> WHAT THE EXERCISE ASKS
Every line with the string "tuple" in it belongs in your answer, so copy them all from the data.

[Collected data]
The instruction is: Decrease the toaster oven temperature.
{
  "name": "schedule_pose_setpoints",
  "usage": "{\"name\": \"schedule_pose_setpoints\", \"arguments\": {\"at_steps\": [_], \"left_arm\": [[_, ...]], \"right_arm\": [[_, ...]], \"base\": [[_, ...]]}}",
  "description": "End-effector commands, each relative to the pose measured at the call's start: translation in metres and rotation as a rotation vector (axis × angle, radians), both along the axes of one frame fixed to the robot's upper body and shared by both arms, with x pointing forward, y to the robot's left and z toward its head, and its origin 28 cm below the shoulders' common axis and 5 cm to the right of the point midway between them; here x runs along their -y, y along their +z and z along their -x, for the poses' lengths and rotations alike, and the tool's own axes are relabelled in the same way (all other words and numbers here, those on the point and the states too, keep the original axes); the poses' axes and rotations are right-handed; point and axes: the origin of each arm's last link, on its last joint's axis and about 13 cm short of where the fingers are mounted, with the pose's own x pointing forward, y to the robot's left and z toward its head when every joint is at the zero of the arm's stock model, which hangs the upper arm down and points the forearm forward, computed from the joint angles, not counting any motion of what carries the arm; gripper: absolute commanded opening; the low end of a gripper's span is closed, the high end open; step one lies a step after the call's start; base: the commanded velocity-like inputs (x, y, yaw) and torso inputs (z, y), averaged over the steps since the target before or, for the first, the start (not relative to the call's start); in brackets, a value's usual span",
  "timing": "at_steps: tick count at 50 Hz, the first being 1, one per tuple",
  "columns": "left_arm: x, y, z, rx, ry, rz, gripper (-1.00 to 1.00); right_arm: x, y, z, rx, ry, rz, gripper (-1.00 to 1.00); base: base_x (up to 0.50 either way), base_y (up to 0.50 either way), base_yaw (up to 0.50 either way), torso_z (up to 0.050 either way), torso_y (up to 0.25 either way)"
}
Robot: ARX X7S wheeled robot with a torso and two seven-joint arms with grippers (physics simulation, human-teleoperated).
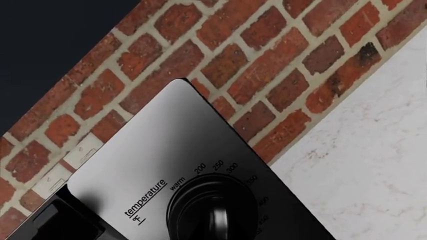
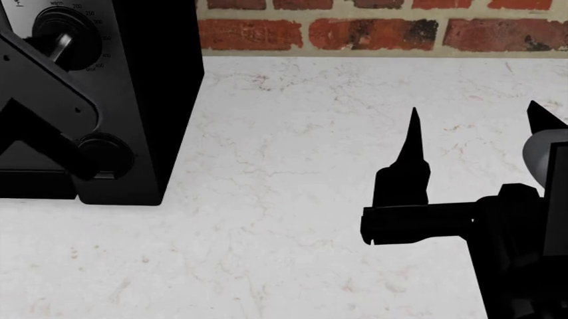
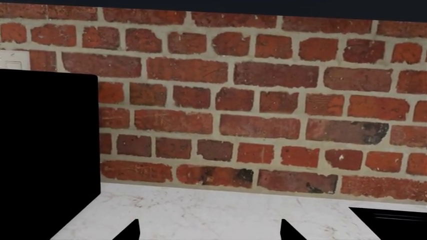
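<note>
The toaster oven (image 2: pixel 133 100) stands at the left on the marble counter, black with a grey control panel (image 1: pixel 147 150). Its temperature knob (image 1: pixel 215 212), ringed by white numbers and marked "temperature °F", lies right on my left gripper's jaw line. No open fingertips show beside it, and the black fingers merge with the black knob. In the head view the knob (image 2: pixel 62 38) is at the top left with my left arm (image 2: pixel 53 113) across the oven front. My right gripper (image 2: pixel 475 139) is open and empty over the counter, also seen in the right wrist view (image 3: pixel 208 232).
A red brick wall (image 2: pixel 373 30) runs behind the white marble counter (image 2: pixel 284 199). A second round knob (image 2: pixel 108 154) sits low on the oven. The oven's black side (image 3: pixel 47 160) shows in the right wrist view, with a dark object (image 3: pixel 390 222) on the counter and a white wall plate (image 3: pixel 13 60).
</note>
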Motion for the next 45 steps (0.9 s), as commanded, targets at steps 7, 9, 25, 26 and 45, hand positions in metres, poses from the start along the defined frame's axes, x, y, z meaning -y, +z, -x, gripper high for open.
{"name": "schedule_pose_setpoints", "arguments": {"at_steps": [7,9,25,26,45], "left_arm": [[-0.032,-0.006,-0.014,0.063,0.33,0.095,-1.0],[-0.033,-0.006,-0.015,0.065,0.34,0.109,-1.0],[-0.036,-0.009,-0.018,0.079,0.427,0.231,-1.0],[-0.036,-0.009,-0.018,0.079,0.43,0.235,-1.0],[-0.042,-0.005,-0.024,0.082,0.529,0.408,-1.0]], "right_arm": [[0.0,-0.001,0.0,0.001,0.005,-0.003,1.0],[0.0,-0.001,0.0,0.001,0.005,-0.003,1.0],[-0.001,-0.003,-0.001,0.0,0.008,-0.011,1.0],[-0.001,-0.003,-0.001,0.0,0.009,-0.011,1.0],[0.0,-0.003,-0.002,0.0,0.009,-0.012,1.0]], "base": [[0.0,0.0,0.0,0.0,0.0],[0.0,0.0,0.0,0.0,0.0],[0.0,0.0,0.0,0.0,0.0],[0.0,0.0,0.0,0.0,0.0],[0.0,0.0,0.0,0.0,0.0]]}}
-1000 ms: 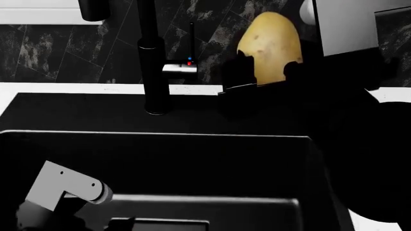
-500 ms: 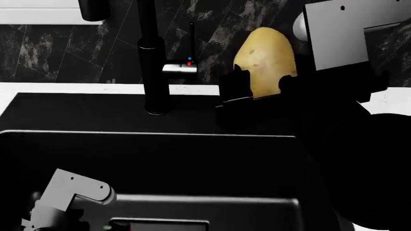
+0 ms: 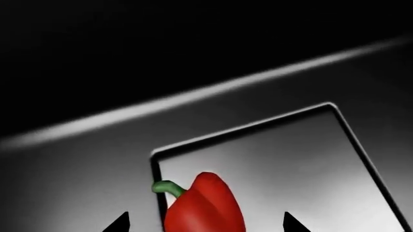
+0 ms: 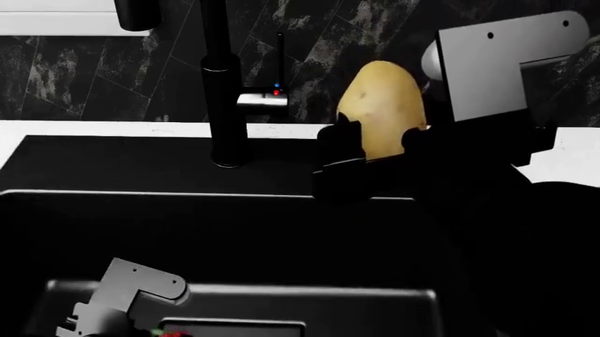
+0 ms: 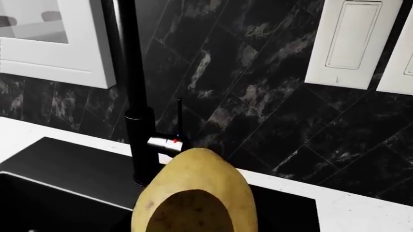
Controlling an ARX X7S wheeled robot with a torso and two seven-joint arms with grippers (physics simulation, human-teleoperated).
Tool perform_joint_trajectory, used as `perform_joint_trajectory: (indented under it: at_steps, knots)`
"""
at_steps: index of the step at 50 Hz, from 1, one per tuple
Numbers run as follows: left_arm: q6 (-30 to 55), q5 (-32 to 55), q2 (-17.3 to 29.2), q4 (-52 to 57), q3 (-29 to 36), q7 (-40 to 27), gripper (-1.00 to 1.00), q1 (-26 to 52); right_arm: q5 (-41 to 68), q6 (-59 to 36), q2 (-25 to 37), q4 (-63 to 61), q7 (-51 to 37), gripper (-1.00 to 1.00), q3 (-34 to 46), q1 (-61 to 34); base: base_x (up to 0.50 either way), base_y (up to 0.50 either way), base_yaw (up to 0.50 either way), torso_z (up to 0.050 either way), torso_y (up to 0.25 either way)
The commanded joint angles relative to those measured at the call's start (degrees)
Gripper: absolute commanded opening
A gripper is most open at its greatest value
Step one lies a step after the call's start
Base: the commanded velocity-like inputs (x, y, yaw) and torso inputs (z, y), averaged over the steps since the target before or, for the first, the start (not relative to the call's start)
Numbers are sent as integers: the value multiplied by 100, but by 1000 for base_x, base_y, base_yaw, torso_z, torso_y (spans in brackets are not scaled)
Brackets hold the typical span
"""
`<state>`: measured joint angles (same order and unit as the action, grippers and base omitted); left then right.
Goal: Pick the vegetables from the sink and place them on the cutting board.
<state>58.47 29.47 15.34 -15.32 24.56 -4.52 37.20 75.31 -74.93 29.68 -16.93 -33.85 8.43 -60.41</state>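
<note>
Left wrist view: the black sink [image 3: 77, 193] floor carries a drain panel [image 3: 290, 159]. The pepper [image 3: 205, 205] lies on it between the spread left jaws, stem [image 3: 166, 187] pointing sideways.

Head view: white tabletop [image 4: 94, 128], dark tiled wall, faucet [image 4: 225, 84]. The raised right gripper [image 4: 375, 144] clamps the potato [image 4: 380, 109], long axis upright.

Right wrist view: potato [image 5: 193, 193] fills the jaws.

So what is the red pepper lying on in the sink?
The red pepper lies on the drain panel in the sink floor, stem over the panel's edge. Its lower part is cut off, so what lies there is unseen.
</note>
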Motion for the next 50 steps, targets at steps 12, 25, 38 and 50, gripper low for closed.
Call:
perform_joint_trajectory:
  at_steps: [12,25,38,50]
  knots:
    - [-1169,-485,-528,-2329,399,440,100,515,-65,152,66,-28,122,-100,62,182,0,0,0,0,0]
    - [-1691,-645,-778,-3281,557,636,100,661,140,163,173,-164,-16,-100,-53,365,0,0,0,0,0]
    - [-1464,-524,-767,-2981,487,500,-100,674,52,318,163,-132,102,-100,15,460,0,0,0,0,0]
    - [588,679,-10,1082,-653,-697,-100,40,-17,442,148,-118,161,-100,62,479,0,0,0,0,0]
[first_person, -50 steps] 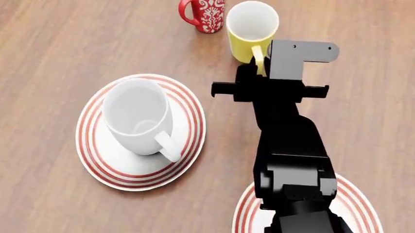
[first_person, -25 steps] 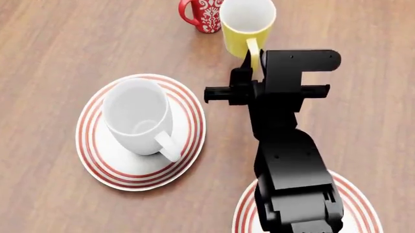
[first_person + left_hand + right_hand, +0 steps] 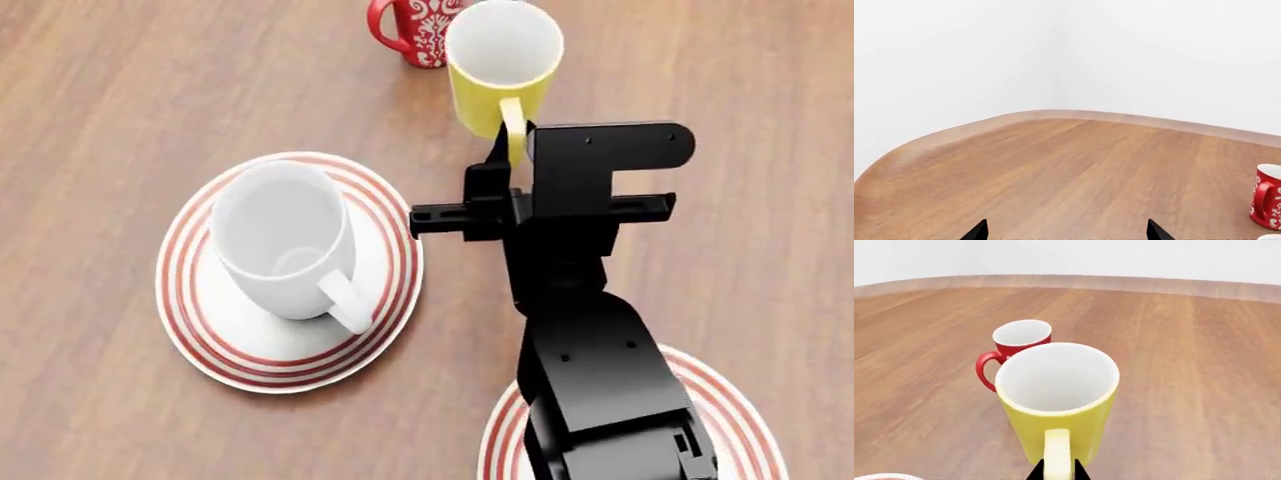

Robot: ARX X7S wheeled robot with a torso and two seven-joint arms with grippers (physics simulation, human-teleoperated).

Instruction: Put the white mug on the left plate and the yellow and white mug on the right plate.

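Head view: white mug [image 3: 283, 240] sits on left plate [image 3: 200, 330] — 1 done; my right gripper [image 3: 1056, 471] pinches the yellow and white mug [image 3: 499, 68] handle, right plate [image 3: 727, 410] waiting.

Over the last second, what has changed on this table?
The yellow and white mug, held by its handle in the right gripper, has shifted slightly left and looks raised. The white mug stayed on the left plate; the red mug did not move.

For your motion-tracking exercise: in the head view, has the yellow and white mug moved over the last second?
Yes. The yellow and white mug has shifted leftward toward the red mug, now overlapping it in view, with its rim higher in frame.
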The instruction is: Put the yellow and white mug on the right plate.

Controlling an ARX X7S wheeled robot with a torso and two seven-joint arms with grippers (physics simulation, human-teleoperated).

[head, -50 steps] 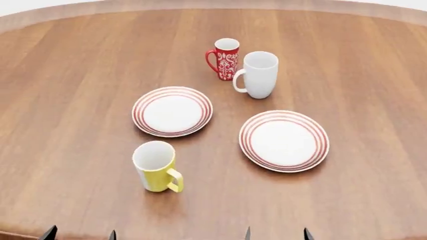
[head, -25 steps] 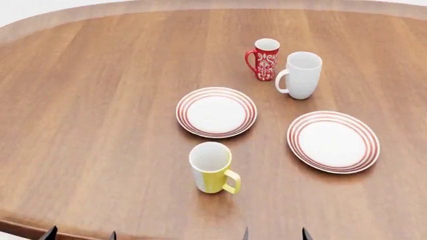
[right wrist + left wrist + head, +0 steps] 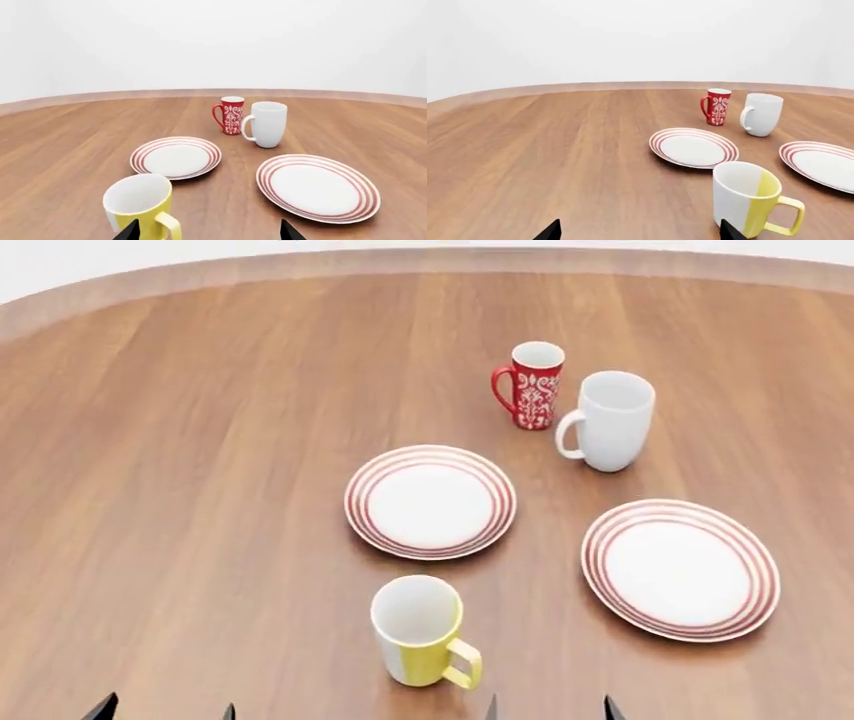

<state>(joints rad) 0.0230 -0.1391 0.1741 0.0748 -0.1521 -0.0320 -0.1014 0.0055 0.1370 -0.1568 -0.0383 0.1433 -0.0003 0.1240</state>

> PROBLEM SOLUTION
  "timing": "at_steps: tick count at 50 Hz, the first being 1, one per tuple",
at_steps: index of the step at 50 Hz, from 1, one per tuple

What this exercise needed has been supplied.